Consider a hypothetical patient: Margaret in Harlem. On paper, she has no medical insurance with a poor credit score. She would get almost no healthcare except for critical. But if she has access to a community health worker, we can find out that she’s widowed, late on rent, has not had a doctor visit in years, and fell on ice a few months ago. These are all preventible and addressable issues if they were known beforehand!

So James’ team has an initiative to partner and send community health workers to gather psycho-social information.
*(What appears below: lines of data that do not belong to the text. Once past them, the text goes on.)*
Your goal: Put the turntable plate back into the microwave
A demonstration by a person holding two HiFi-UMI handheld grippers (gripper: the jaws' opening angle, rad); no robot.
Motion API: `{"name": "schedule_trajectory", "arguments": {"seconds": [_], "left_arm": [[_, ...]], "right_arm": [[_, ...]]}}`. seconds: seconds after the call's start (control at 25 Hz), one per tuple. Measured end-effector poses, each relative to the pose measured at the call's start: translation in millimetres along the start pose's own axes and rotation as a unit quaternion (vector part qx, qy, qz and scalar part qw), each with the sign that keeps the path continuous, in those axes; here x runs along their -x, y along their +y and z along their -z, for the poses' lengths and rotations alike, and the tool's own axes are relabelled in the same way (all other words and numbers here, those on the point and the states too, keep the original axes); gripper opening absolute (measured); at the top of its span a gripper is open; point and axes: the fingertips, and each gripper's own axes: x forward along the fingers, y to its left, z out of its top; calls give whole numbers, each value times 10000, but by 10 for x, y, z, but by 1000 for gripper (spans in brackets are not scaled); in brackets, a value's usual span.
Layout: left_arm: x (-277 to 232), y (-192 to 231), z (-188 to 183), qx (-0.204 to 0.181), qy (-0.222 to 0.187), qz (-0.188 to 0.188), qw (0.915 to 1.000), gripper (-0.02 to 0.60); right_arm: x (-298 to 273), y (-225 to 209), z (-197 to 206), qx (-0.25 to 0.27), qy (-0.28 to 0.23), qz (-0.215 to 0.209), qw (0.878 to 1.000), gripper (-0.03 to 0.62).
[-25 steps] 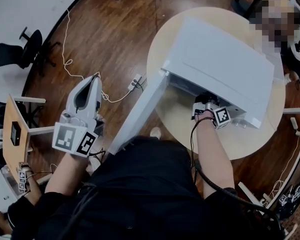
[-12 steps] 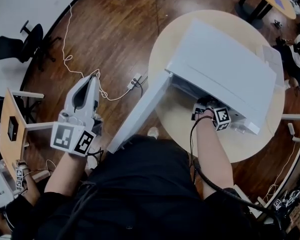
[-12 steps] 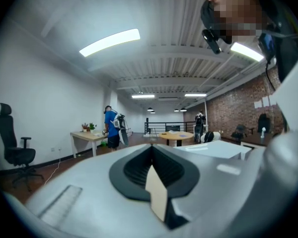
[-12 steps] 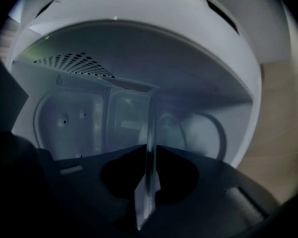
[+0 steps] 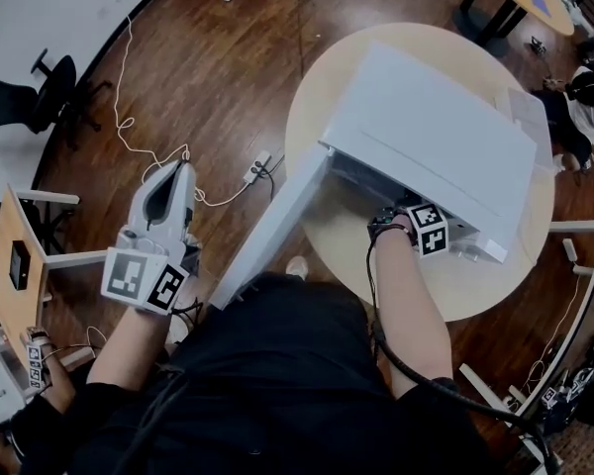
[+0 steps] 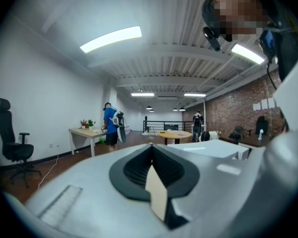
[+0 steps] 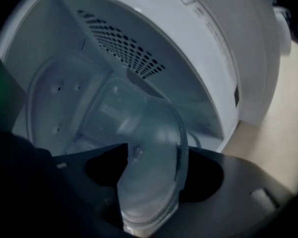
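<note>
1. The white box-shaped microwave [image 5: 436,127] stands on the round beige tabletop [image 5: 485,285]. Its white door [image 5: 272,221] is swung fully open toward the person.
2. The right gripper [image 7: 156,155] is at the mouth of the microwave and points into the pale cavity [image 7: 54,43]. In the head view only its marker cube and the forearm behind it show.
3. The round clear glass turntable plate [image 7: 149,133] is inside the cavity, in front of the perforated vent wall [image 7: 124,48]. It stands tilted rather than flat. Whether its lower rim rests on the cavity floor cannot be determined.
4. The 2 dark fingers [image 7: 102,167] of the right gripper have just been opening and now stand wide apart. The plate sits in the gap between them, and neither finger is seen to press on it.
5. The left gripper [image 5: 181,168] is held well apart from the tabletop, over the dark wooden floor [image 5: 228,67]. It points roughly level into the room.
6. The fingers [image 6: 156,192] of the left gripper are closed together with nothing between them.
7. A white power strip [image 5: 257,169] with a white cable lies on the floor near the tabletop edge.
</note>
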Motion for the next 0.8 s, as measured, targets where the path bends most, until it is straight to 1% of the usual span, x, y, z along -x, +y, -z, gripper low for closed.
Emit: {"name": "schedule_trajectory", "arguments": {"seconds": [0.04,0.24,0.32,0.44,0.52,0.6,0.68,0.76,0.8], "left_arm": [[5,1,2,3,-7,2,10000,8],[49,-10,16,-36,-40,42,10000,8],[72,-10,21,-56,-54,51,10000,8],[76,-15,35,6,-82,65,9999,8],[76,-64,28,15,-119,133,9998,8],[70,-140,-2,-4,-185,233,9996,8],[53,-228,-46,-1,-266,334,9991,8],[32,-349,-97,39,-336,440,9985,8],[20,-430,-124,65,-357,508,9980,8]], "right_arm": [[19,-26,-5,144,-39,139,9998,307],[116,-164,-63,473,-202,627,9967,309],[149,-197,-64,550,-192,685,9959,313],[167,-204,-30,477,-123,650,9967,313],[210,-185,-17,615,-87,598,9963,313],[300,-153,16,878,6,467,9950,313],[466,-104,110,1138,251,181,9930,313],[756,10,254,1486,632,-358,9862,313],[943,112,320,1794,821,-747,9775,313]]}}
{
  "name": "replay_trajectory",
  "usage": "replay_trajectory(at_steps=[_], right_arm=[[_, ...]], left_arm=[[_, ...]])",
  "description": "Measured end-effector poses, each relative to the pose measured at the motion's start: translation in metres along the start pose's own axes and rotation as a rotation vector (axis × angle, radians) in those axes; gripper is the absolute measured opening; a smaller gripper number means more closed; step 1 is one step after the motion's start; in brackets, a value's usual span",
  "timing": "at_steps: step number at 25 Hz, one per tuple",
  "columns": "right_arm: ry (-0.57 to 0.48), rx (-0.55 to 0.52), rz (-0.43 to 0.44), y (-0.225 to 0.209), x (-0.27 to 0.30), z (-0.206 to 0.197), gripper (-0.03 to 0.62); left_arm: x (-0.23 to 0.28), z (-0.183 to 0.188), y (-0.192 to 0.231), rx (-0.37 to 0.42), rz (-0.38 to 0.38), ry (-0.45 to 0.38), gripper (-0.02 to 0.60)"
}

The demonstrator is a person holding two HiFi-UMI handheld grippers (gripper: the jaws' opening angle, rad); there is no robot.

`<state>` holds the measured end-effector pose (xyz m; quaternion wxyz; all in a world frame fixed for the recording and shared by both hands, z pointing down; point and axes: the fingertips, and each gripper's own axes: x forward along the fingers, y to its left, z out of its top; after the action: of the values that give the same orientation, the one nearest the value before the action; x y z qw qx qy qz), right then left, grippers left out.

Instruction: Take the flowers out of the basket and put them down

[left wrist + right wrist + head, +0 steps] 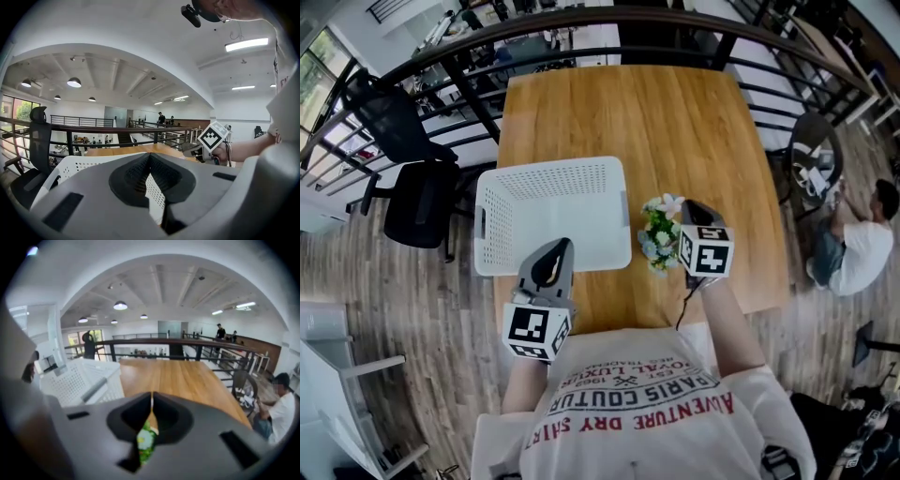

Then combining this personal data with large scale and clinical data, we can predict the patient’s state to better address their needs.

-------------      -----------     -------------      ----------
-Social Support +  -Pollution   +  -Health records  = Patient State
-Housing           -Climate        -Preventive Care
-Employment        -Neighborhood

Even in rural areas, community health workers are equipped with cell phones to collect and have access to a data repository to provide even basic healthcare.

It’s really awesome to see people using data science for good.